Likewise, aviator and Perfecto leather got a second life from being reworked into roomy multi-buttoned cardigan jackets or teeny-tiny biker jackets. At that preview, Vevers mentioned that the best way to reuse things is to take them and then chop them up with merry abandon, so that by using the smaller and best parts of whatever you’re upcycling, you let the pieces have a meaningful reinvigoration. Let the imperfection become an age-patinated perfection of sorts, as it were. Also, he noted that the amount of seams that are needed has “become part of our design language, which is interesting; piecing things together has helped us create new silhouettes.” Elsewhere, he rode the wave of the ’60s with zingy satin minidresses—“I love the colors, I love the optimism they bring”— as if uptown debutantes had had one too many acid freak-outs and decided to fuck them up, giving up a life of the Carlyle for the Velvet Underground’s “Exploding Plastic Inevitable” in the process. (I mean: Who wouldn’t?!)
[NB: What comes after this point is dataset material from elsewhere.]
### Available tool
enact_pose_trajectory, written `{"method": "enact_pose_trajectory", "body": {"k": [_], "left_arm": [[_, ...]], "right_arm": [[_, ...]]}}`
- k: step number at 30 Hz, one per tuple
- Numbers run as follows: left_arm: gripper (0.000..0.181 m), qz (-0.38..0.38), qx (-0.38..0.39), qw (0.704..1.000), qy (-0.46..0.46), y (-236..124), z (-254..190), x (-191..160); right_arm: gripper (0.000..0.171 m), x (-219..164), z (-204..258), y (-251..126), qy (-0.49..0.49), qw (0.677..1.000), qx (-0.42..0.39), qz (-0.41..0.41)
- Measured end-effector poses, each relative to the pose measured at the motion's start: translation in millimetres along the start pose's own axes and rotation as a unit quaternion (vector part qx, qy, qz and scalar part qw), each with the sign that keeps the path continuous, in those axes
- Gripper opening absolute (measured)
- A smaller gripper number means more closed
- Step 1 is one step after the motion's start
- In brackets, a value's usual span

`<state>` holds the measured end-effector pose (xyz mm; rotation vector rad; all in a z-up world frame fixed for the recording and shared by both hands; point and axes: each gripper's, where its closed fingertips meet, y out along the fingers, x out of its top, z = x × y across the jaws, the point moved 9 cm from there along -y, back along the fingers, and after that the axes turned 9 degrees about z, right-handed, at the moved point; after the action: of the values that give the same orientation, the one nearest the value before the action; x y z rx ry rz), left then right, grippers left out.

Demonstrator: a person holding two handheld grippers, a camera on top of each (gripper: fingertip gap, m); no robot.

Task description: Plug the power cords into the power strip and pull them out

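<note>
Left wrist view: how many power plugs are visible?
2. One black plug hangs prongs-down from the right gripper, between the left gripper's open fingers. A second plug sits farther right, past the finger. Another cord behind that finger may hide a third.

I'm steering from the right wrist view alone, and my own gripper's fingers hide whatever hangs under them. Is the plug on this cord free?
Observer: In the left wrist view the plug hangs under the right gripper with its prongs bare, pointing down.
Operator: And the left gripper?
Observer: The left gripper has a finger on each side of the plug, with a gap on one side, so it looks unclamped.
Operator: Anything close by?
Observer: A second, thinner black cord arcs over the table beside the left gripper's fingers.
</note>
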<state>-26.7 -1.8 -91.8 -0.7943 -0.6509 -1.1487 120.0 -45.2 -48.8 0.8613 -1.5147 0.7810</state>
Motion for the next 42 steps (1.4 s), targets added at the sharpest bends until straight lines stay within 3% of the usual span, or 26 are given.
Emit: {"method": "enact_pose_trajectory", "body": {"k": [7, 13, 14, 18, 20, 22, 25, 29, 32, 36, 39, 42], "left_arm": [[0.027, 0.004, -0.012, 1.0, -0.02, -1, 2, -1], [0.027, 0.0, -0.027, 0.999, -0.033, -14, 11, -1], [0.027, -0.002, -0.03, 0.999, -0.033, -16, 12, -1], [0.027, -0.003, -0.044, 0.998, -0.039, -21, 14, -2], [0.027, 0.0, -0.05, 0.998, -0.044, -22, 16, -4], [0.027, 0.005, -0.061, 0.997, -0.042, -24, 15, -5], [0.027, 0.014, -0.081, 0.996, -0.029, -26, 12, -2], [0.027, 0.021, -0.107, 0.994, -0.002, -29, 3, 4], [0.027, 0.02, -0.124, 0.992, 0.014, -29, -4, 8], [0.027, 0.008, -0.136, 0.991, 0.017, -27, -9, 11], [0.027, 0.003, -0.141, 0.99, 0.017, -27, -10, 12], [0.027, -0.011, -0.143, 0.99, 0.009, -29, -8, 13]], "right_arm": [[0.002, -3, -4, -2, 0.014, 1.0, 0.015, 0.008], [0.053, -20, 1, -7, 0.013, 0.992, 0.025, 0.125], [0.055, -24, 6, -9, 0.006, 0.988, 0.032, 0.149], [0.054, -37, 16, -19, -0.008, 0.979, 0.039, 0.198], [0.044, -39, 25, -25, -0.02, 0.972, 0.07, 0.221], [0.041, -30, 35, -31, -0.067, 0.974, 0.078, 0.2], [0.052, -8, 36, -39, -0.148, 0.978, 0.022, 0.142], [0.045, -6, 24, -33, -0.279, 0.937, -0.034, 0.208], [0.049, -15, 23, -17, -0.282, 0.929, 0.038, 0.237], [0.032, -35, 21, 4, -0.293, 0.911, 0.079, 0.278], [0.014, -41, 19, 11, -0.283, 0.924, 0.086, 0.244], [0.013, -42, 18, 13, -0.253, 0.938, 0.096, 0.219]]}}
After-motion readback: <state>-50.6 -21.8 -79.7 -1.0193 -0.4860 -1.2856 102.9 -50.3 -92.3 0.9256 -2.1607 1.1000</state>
Of course, Vevers wouldn’t be Vevers if he wasn’t also giving sly winks. Yep! Bring on the bags! Bigger-than-big clasp-frame clutch purses in vegetable-dyed leathers, based on a 1969 Bonnie Cashin design, as well as other clutches in the shape of cartoonishly large lips, hearts, and bones. Smaller shoulder purses jangled with teddy bear and heart charms; cassette tape and toy car novelties were atop scuffed-to-hell white sneakers. Many of the accessories had also been scrawled on with pen graffiti the way you did when you were in fifth grade. (Well, maybe you did: I was way too much of a goody-two-shoes.) All of this was a salient reminder that Coach might be a big, international corporate brand, but there’s no cynicism at work here. You can feel it, sense it, and—best of all—you can wear it and carry it.